Methylobacterium species are described as able to grow on methanol, formaldehyde and formate (Green 1992; Lidstrom 2006). Sy et al. (2001) demonstrated that M. nodulans, isolated from root nodules of Crotalaria, was able both to fix nitrogen symbiotically and to utilize methanol as a sole carbon source. They also confirmed the presence in M. nodulans of mxaF, the gene that codes for the alpha subunit of methanol dehydrogenase. In contrast, our results from the carbon substrate utilization tests, the methanol assay and the mxaF PCR indicate that our isolates from L. bainesii, L. listii and L. solitudinis differ from other described Methylobacterium species (Green 1992; Gallego et al. 2006; Kato et al. 2008) in being unable to utilize or oxidize methanol. Kato et al. (2008) did, however, report that two of their Methylobacterium strains, isolated from freshwater, only grew weakly on methanol as a sole carbon source. Our findings also differ from those of Jaftha et al. (2002), who reported that their L. bainesii isolates grew in the presence of methanol as a sole carbon source. Consistent with our results, the L. bainesii isolate CB376 has previously been described as unable to utilize methanol (O’Brien and Murphy 1993), but was identified as a species of Rhizobium at the time. The ability of the Lotononis isolates to grow in media containing succinate and methanol (1% v/v) indicates that their inability to grow on methanol as a sole carbon substrate is not due to any toxic effects of methanol at this concentration.

In methylobacteria, methanol dehydrogenase is essential for the oxidation of methanol to formaldehyde. The negative result for the PCR amplification of the mxaF gene suggests that the Lotononis isolates in this study lack at least one of the genes required to synthesize methanol dehydrogenase.
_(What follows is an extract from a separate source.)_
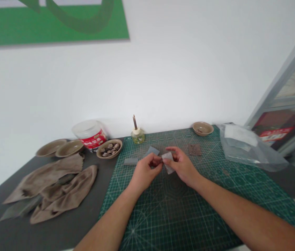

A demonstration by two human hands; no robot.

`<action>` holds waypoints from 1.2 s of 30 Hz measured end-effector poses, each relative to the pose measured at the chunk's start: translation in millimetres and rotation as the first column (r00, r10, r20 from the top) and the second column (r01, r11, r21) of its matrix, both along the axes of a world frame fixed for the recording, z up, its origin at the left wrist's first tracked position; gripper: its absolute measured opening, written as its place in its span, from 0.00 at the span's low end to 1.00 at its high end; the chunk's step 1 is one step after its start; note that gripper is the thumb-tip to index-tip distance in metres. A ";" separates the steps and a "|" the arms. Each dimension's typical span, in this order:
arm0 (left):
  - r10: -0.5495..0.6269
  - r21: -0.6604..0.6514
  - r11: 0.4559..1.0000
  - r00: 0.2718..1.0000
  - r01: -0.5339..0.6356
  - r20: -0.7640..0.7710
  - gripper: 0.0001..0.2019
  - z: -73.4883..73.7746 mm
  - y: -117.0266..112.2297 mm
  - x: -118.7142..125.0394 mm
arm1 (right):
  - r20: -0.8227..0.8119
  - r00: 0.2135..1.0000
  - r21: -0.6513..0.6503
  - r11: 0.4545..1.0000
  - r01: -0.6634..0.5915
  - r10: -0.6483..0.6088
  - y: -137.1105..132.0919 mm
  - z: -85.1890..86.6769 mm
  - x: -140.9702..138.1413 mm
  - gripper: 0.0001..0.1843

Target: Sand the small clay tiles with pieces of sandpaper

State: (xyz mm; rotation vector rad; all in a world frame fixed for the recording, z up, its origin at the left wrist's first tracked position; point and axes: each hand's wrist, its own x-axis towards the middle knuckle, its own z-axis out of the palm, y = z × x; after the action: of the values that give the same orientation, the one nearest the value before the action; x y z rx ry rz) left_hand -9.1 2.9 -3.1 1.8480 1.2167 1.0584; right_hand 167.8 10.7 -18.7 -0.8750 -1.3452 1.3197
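Observation:
Over the green cutting mat (147, 212), my right hand (182, 165) pinches a small light-grey rectangular sheet (168, 162), which looks like sandpaper, between thumb and fingers. My left hand (147, 170) is closed just beside it, its fingertips pressed together on something small and dark that I cannot make out. Behind the left hand lies a blue-grey sheet (152, 151), partly hidden by it. A narrow grey strip (131, 161) lies flat to its left. A brown square piece with marks on it (194, 150) rests on the mat beyond my right hand.
An oval bowl of brownish lumps (110, 149) stands left of the mat, near a clear tub with a red label (92, 137). A reed diffuser (138, 135) and a small bowl (203, 129) stand by the wall. Brown cloths (66, 195) lie left; a plastic bag (249, 146) lies right.

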 end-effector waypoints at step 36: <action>-0.016 0.015 1.000 0.997 0.018 -0.081 0.02 -4.2 -4.3 -0.9 | -0.039 0.999 -0.229 0.972 -0.046 0.038 -10.6 6.8 6.0 0.15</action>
State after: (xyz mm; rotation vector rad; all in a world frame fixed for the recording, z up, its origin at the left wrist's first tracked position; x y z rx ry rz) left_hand -10.0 -1.4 -7.3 1.9267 1.2402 0.9948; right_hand 173.7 0.0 -11.9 -0.9797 -1.2054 1.5385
Searches for methylotrophy genes in the sequenced genome of Methylobacterium sp. 4-46, isolated from L. bainesii, indicate that the inability to utilize methanol may be due to the absence of the mxa operon, which is present in the other sequenced methylotrophic Methylobacterium genomes, and the products of which are required for the primary oxidation of methanol (Amaratunga et al. 1997; Chistoserdova et al. 2003). It is likely that the mxaF homologs with similarity <50% that are present in these genomes code for PQQ-dependent alcohol or glucose dehydrogenases that are not specific for methanol as a substrate.

Most species of Methylobacterium can only grow on a narrow range of carbohydrates (Green 1992). The growth of the L. bainesii, L. listii and L. solitudinis isolates on other sole carbon sources is consistent with the substrate utilization patterns of other Methylobacterium species and with results obtained from other L. bainesii isolates (Jaftha et al. 2002). None of these isolates grew on the sugars or sugar alcohol supplied. Their ability to grow on succinate and to alkalinize 1/2 LA plus universal indicator media also suggests that they preferentially utilize organic acids, including dicarboxylic acids, which are the usual form of carbon supplied to nitrogen-fixing bacteroids within legume nodules (Lodwig and Poole 2003). M. nodulans ORS2060, in contrast, appears to be able to use methanol within the Crotalaria podocarpa nodule (Jourand et al. 2005).

Plants produce methanol as a by-product of pectin metabolism, with high pectin methyl esterase activity correlating with areas of rapid growth, such as seen in seedlings (Obendorf et al. 1990). Studies have suggested that the ability of Methylobacterium spp. to utilize this methanol confers an advantage in plant colonization (Corpe and Rheem 1989; Sy et al. 2005) and contributes to the effectiveness of the specific C. podocarpa/M. nodulans symbiosis (Jourand et al. 2005). Yates et al. (2007) have shown that the symbiosis between L. bainesii, L. listii and L. solitudinis and their nodulating methylobacteria is a highly effective one. Our results suggest that the inability to utilize methanol is not deleterious to effective colonization or symbiosis in the association between these methylobacteria and Lotononis and factors other than methylotrophy must be implicated in the specificity of the symbiosis.